The required result is a copy of each line below in which "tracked" appears.
Top of THE DATA
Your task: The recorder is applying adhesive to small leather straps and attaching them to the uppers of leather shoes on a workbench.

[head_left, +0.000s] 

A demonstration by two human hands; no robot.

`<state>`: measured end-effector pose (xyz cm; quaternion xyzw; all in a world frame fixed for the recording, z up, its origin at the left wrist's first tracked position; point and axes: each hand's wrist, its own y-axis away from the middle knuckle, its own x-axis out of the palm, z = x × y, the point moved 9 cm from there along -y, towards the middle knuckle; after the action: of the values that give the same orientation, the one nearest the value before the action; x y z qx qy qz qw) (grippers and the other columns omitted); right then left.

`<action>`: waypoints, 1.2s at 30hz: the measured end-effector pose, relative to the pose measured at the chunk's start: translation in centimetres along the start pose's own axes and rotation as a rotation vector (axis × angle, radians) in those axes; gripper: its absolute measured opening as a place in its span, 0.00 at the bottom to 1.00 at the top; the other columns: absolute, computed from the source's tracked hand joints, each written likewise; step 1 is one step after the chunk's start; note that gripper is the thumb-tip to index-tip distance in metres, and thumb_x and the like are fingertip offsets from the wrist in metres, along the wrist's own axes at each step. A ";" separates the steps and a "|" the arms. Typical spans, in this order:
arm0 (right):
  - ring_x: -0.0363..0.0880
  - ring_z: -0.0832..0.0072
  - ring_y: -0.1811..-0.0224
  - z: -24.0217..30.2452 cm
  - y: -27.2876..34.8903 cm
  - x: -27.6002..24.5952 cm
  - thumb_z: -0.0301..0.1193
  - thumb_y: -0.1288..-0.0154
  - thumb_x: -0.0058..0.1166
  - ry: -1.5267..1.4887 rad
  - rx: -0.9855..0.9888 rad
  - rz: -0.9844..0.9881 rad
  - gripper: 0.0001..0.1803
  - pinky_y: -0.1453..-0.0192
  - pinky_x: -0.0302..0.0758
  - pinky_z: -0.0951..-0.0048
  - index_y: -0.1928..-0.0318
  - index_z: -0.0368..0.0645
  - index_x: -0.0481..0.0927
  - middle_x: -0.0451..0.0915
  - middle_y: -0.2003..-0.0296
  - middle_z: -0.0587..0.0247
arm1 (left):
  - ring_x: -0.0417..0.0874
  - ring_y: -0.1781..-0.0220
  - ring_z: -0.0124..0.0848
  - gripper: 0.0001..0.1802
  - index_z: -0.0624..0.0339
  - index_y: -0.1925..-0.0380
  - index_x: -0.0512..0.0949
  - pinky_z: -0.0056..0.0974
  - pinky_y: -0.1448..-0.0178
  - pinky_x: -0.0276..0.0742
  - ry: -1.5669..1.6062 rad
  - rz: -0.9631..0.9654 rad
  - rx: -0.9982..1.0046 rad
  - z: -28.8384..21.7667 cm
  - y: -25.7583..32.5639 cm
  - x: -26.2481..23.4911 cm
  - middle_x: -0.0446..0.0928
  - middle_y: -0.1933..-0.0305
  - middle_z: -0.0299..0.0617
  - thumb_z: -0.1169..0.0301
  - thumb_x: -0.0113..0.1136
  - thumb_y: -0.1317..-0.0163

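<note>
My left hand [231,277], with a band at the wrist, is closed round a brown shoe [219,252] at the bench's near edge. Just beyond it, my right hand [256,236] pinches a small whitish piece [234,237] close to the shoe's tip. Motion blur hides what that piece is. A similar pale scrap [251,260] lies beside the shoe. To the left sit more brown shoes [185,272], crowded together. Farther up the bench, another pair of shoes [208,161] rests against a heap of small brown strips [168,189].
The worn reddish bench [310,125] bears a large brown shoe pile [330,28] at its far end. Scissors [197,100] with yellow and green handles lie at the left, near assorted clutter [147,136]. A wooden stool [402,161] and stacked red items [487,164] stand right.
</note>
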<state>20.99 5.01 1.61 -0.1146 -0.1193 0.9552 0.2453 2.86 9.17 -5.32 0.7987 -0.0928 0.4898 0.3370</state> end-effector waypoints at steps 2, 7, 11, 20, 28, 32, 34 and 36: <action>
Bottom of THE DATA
● **SOLVED EXERCISE**
`<state>`: measured end-effector pose (xyz cm; quaternion xyzw; all in a world frame fixed for the recording, z up, its origin at the left wrist's first tracked position; point and axes: each hand's wrist, its own y-axis away from the middle knuckle, its own x-axis out of the palm, z = x × y, the point moved 9 cm from there along -y, towards the middle knuckle; after the action: of the values that give the same orientation, the one nearest the value before the action; x y z qx qy qz qw) (grippers and the other columns omitted); right then left.
`<action>`: waypoints, 1.2s at 30hz: the measured end-effector pose, relative to the pose measured at the chunk's start: translation in centimetres along the start pose's own axes and rotation as a rotation vector (axis × angle, radians) in those axes; gripper: its absolute measured opening as a place in its span, 0.00 at the bottom to 1.00 at the top; the other columns: absolute, computed from the source's tracked hand joints, each written likewise; step 1 is one step after the chunk's start; note that gripper is the thumb-tip to index-tip distance in metres, and thumb_x and the like are fingertip offsets from the wrist in metres, along the wrist's own axes at each step. A ";" separates the steps and a "|" the arms. Typical spans, in this order:

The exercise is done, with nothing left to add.